For folks who rely heavily on social security to pay the rent and buy the groceries, choices are often limited. But if you're fortunate enough to enjoy greater financial flexibility, you'll want to consider the following questions:
- How's your health? If you don't expect to live into your seventies or eighties, taking social security benefits early probably makes sense. On the other hand, if you expect to live a long life and don't want to run out of money, waiting to apply for benefits may be prudent. That's because social security benefits are substantially reduced for every year you're under "full retirement age." People born between 1943 and 1960 can start collecting full benefits between ages 66 and 67. Folks born after 1960 can collect full benefits at age 67. If you begin receiving social security payments at age 62, your monthly check will be reduced by as much as 30%, depending on your age. Since you'll be collecting benefits for the rest of your life, the long-term difference in payouts may be significant.

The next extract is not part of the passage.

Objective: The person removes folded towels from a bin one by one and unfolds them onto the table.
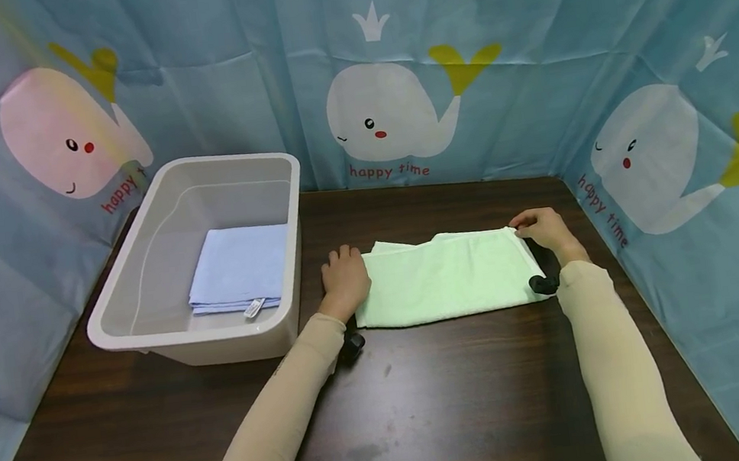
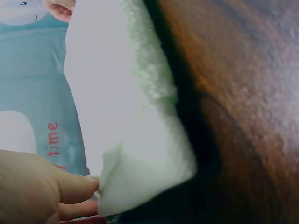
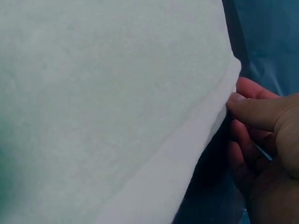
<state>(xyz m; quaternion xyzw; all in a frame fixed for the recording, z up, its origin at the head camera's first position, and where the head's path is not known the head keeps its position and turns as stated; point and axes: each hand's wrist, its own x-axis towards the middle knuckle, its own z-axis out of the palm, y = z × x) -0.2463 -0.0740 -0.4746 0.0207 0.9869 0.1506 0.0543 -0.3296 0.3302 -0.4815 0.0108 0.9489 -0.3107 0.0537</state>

- How's your retirement plan doing? If, while waiting to reach full retirement age, you're drawing down retirement savings to cover expenses, you may want to reassess your options. Say you're earning a 5%-8% return on your 401(k) account or IRA. It might make more sense to take social security benefits at age 62, leave your retirement accounts alone, and let compound interest work its magic. The higher the return on your retirement accounts, the more important to let that money grow, even if it means foregoing a higher social security benefit. On the other hand, if your investment portfolio is just keeping pace with inflation and you expect to live until age 95, postponing social security benefits until full retirement age may be the better choice.